Clement did full justice to that tenderness, when, out of sight himself, he had watched Wilmet's soothing firmness and patient reassuring softness, at last calming the feverish agitation into a sleep, which he was allowed to see for himself was gentle and wholesome. Only then—towards four o'clock—could Captain Harewood persuade her to let him keep guard, while she went to take the food that had been long waiting for her, and over which she could hear Clement's penitent explanation of his own unlucky proposal.

'I thought he seemed so well—able to get up and all; and they do think me a good nurse at St. Matthew's. I nursed Fred Somers almost entirely when he had the scarlet fever.' (Wilmet looked as if she pitied St. Matthew's.) 'But of course I see now that it is out of the question.'

'Entirely so,' said Wilmet, too kind to remind him of the qualifications he had evinced.
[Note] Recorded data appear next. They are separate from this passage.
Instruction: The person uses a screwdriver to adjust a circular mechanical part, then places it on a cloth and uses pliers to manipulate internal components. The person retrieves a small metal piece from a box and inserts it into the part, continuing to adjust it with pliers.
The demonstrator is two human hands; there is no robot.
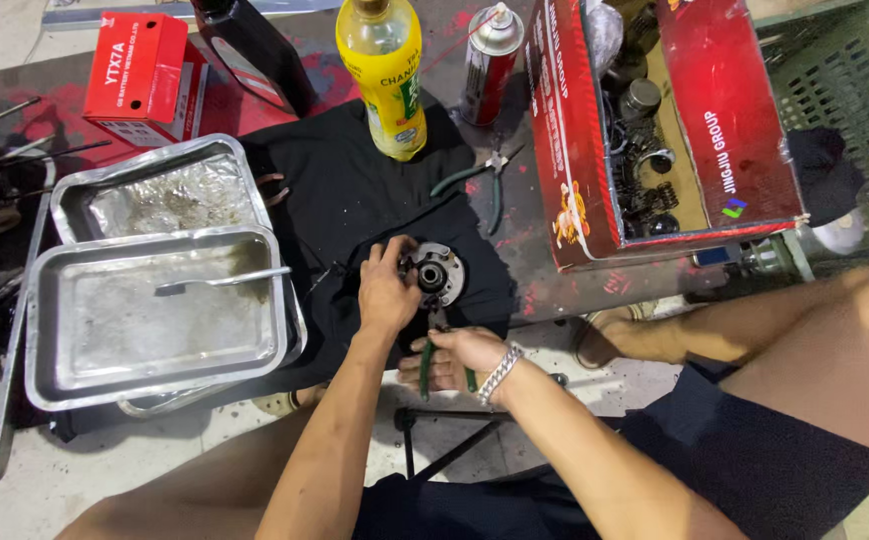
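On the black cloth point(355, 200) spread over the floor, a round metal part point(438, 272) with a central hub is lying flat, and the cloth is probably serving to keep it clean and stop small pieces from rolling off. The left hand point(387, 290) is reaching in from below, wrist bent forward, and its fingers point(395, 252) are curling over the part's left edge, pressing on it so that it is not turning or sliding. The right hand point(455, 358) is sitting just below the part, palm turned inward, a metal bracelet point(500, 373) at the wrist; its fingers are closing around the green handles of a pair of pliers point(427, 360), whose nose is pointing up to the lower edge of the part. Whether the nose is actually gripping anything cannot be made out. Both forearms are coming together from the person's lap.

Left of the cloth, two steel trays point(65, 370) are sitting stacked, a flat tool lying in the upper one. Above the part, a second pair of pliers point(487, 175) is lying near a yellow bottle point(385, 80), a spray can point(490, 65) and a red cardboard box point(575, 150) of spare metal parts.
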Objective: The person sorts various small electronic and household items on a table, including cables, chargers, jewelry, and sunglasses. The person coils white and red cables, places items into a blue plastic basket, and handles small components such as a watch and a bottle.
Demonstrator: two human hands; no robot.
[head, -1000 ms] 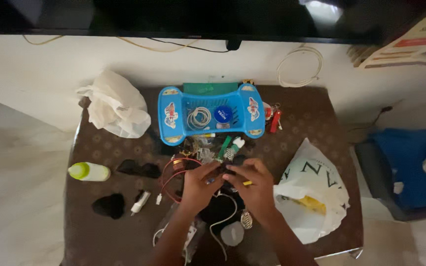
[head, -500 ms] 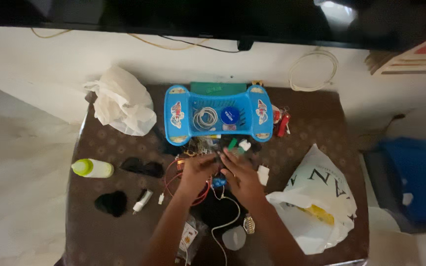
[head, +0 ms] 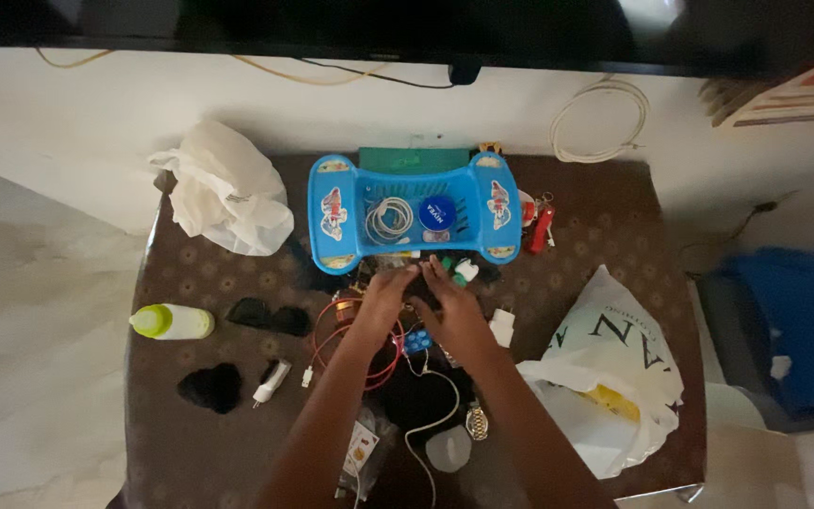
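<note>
With the left hand (head: 383, 300) and right hand (head: 451, 306) together on a small dark item, grip unclear, beside the blue basket (head: 414, 213), the red cable (head: 358, 341) beneath could snag and drag clutter off the bench (head: 614, 212).

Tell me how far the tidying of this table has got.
Done: a coiled white cable and a round blue tin lie in the blue basket. In hand: left hand and right hand meet over the clutter just before it. Left: red cable, white charger, green-capped bottle, wristwatch.
</note>
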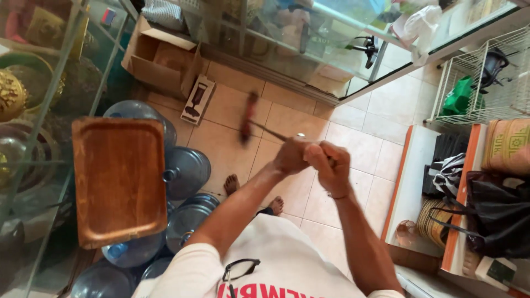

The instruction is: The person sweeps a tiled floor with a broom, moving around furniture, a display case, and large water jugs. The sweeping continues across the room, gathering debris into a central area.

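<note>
Black-rimmed glasses (240,269) hang at the collar of a pale shirt (265,265) with red lettering, right under the camera. From there both bare forearms reach out over the tiled floor (353,138). The left hand (291,155) and the right hand (329,164) meet in front of the chest, touching each other, and both are clenched around one long thin metal rod (270,132). The fingers of each hand are curled tight on it, so no gap shows between them. The rod runs up and to the left from the fists and ends in a dark reddish grip (247,117), blurred by motion, above the floor tiles. A shiny bit of metal shows just above the left fist; what it is cannot be told.

Two bare feet (232,184) stand on the tiles below the hands. To their left lie several large blue water jugs (186,171) on their sides, close together. A brown wooden tray (118,179) with a raised rim sits atop the glass cabinet (33,160) at the left edge. An open cardboard box (163,58) and a flat printed carton (197,99) rest on the floor at the far side, before another glass case (287,38). On the right are a white wire rack (486,77), a black bag (497,209) and a woven basket (433,221).
</note>
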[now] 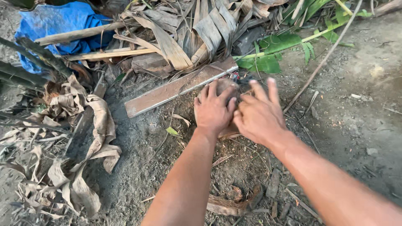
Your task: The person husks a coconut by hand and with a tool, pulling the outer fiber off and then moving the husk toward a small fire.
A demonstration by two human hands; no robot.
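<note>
Left hand [213,109] and right hand [258,115] both grasp a round brown fibrous coconut [224,88] over bare soil, beside a flat weathered wooden plank [176,88].

I see a brown, fibrous coconut [225,88] under my left hand [213,111] and right hand [259,117]. The plank [176,88] beside it is faded reddish-brown, dusted with grey. Behind lie a bright blue tarp [58,21], green leaves [268,54] and dry tan-grey fronds [184,37]. The ground [356,104] is grey-brown dirt.
</note>
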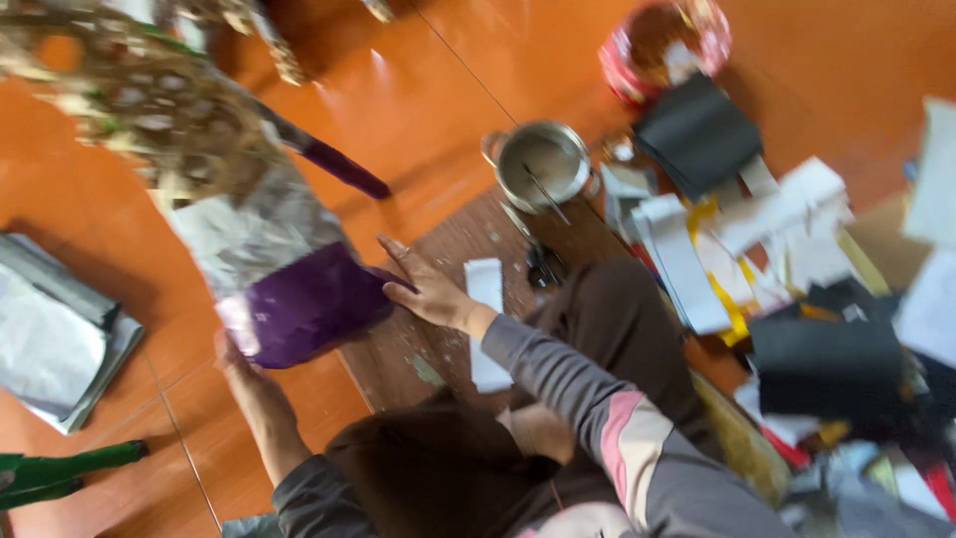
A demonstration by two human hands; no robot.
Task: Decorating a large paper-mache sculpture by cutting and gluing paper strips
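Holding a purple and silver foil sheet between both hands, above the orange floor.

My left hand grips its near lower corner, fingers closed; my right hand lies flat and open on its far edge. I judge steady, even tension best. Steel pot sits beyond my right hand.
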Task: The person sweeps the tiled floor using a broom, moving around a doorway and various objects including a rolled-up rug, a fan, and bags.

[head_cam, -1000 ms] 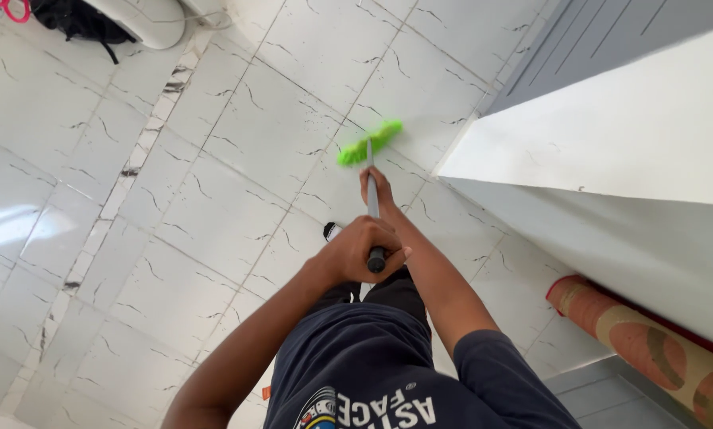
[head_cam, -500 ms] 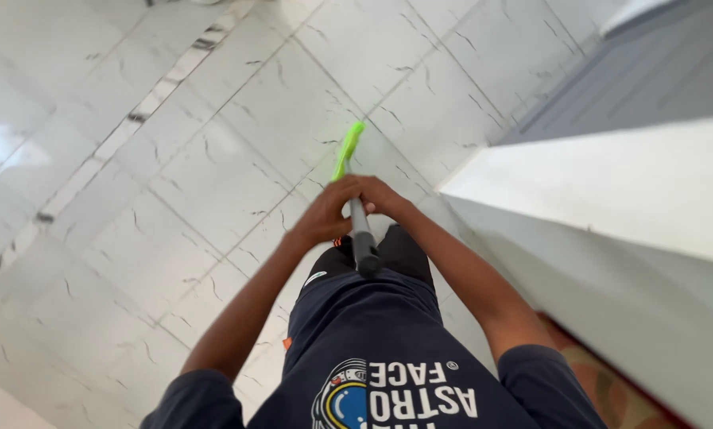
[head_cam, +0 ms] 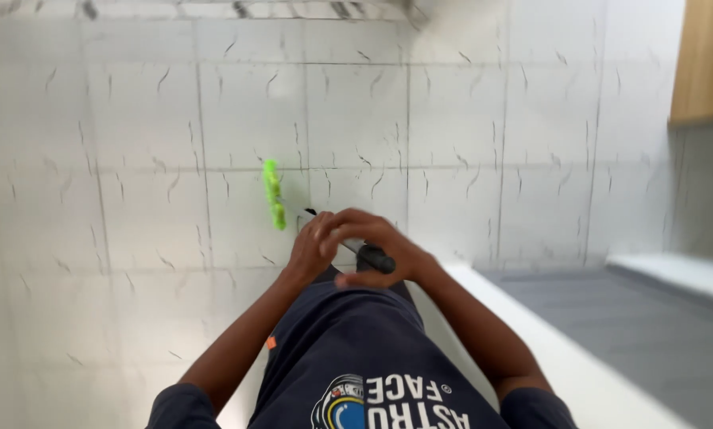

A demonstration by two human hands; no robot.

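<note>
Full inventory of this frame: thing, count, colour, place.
mop head: 1, bright green, on the floor tiles left of centre, ahead of the hands
mop handle: 1, grey shaft with a black end grip, running from the hands toward the mop head
floor tiles: many, glossy white with dark veins, filling most of the view
border strip: 1, darker marbled, along the top edge
ledge: 1, white, lower right beside the person
grey surface: 1, right of the ledge
wooden panel: 1, tan, top right corner
shirt: 1, navy with a printed graphic, bottom centre
left hand: 1, on the mop handle, blurred
right hand: 1, closed round the handle near its black end
</note>
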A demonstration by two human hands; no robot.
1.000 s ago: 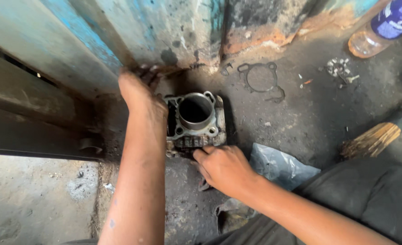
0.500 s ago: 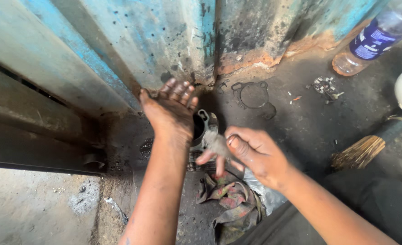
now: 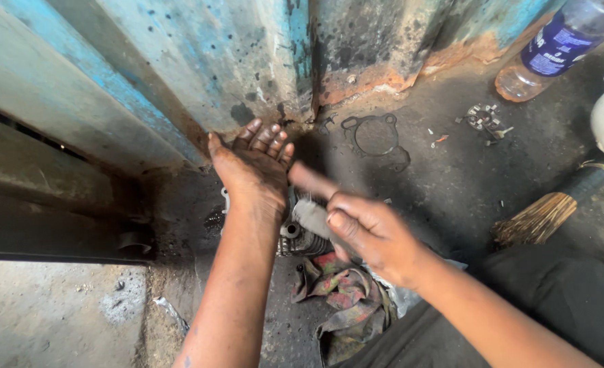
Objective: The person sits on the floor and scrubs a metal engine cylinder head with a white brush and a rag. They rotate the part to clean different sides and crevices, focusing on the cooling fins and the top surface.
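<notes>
While left hand (image 3: 253, 167) hovers fingers spread, right hand (image 3: 367, 228) grips grey wad (image 3: 313, 217), engine cylinder (image 3: 300, 238), grimy concrete floor (image 3: 445, 184), blue wall (image 3: 200, 61).

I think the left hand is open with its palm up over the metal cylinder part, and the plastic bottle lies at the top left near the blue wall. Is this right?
Not quite. The head view shows the plastic bottle at the top right, not the top left. The rest holds: the left hand is open, palm up, over the metal cylinder part, by the blue wall.
</notes>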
'And you cannot guess when he can come home?'

'Not in the least. Even if he could be moved, think of the noisiness of our house!'

Clement groaned. 'It was very wrong in me to speak to him before you, Wilmet,' he said; 'but I should be thankful if you could tell me what is to be done! Cherry was thoroughly chilled that evening of the thunderstorm, and has been very poorly ever since.'

'She always feels changes of weather.'

'That's what Alda tells you. She won't believe there is anything the matter; but poor Cherry has had rheumatic pain all over her, and her bad ankle seems to have a bit of bone coming out. Sibby thinks so. Now, ought she not to have her doctor?'

'Well! if—I wish I could be quite sure! It is such an unlucky thing that she has that dislike to Mr. Rugg.'

'Wilmet! You are as bad as Alda!'

'Clement,' she answered gently, 'you do not know what it is to have to reckon the expense. There is Felix's journey; and what this illness may cost, I cannot guess; and now Cherry! It is not that I grudge it; but I don't see what is to become of any of us if we spend unnecessarily—or necessarily either, for that matter.'

'I thought her doctor didn't charge.'

'He did not when she was at St. Faith's, but at home it is a different thing; but, of course, if it be really needful it cannot be helped.'

'And you couldn't come home and see—even for one hour?'

'Not yet, most certainly.'

'I think I had better write to Sister Constance!'

'If you really do find it impossible to get on, and Cherry is more than just ailing, and—and fractious' (the word came out at last); 'I don't like always calling for help, it seems presuming on kindness, and Robina will be helpful when she comes home; but no doubt Alda does not know what to do,' she added, in a deliberating tone.

'Then you authorize me?'

'I don't know what you mean by authorizing.'

'Only that Alda will neither do anything herself, nor let any one else do it.'

'Poor Alda! It is a hard time for her, and she is not used to it. I am afraid she is out of her element among you all. Don't be vexed, Clem; you all ought to make allowances for her.'

'I make allowances from morning to night,' said Clement. 'I wonder how many Travis will have to make!'

 

Wilmet had finished her hasty meal, and wanted to get back to her patient, so she only protested by a reproving look and shake of the head; while Clement stood disconcerted, but less surprised than if he had not been familiar with the part of the family Cassandra.